▸ Required work:
Within the material below, tally every line that holds the word "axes", then give the tally and nothing more.

◇ ◇ ◇ ◇ ◇

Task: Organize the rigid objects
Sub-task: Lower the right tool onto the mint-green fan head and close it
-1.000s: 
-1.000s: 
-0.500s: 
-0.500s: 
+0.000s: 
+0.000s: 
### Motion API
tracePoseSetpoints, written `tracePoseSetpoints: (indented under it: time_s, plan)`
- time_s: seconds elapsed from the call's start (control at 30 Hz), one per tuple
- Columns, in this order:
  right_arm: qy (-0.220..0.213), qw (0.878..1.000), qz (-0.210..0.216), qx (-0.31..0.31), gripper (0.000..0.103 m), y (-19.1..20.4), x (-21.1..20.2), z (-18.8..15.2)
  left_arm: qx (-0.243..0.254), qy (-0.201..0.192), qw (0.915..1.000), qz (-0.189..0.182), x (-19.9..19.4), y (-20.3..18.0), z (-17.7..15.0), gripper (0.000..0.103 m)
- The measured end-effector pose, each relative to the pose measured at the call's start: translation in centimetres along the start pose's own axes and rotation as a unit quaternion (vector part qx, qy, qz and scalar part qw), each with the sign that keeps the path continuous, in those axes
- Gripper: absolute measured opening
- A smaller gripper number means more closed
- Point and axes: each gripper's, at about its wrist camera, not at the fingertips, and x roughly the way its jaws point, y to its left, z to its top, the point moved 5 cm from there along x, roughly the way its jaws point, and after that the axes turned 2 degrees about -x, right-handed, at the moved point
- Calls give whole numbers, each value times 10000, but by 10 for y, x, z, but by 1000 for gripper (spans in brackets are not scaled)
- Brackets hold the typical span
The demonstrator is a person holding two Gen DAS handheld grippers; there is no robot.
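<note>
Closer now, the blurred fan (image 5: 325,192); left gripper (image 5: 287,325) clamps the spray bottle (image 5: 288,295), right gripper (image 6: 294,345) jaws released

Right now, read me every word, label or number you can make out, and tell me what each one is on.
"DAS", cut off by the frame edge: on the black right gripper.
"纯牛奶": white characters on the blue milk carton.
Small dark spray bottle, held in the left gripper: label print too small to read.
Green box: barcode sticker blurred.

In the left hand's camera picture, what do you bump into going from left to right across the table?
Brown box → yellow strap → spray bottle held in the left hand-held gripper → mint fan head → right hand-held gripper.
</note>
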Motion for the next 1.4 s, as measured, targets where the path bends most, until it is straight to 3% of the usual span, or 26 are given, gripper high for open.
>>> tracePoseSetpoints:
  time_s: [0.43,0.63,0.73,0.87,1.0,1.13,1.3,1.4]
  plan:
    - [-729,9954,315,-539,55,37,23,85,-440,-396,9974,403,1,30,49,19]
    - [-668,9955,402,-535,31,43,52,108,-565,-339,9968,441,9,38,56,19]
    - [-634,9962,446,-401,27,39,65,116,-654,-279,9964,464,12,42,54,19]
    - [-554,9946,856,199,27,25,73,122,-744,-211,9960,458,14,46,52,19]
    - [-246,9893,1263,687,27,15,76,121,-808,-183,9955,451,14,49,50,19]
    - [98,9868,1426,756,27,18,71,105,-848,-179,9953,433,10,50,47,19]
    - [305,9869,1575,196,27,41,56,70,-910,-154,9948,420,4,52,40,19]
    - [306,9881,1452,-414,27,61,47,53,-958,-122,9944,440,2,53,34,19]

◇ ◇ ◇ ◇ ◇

▸ Expected answer:
2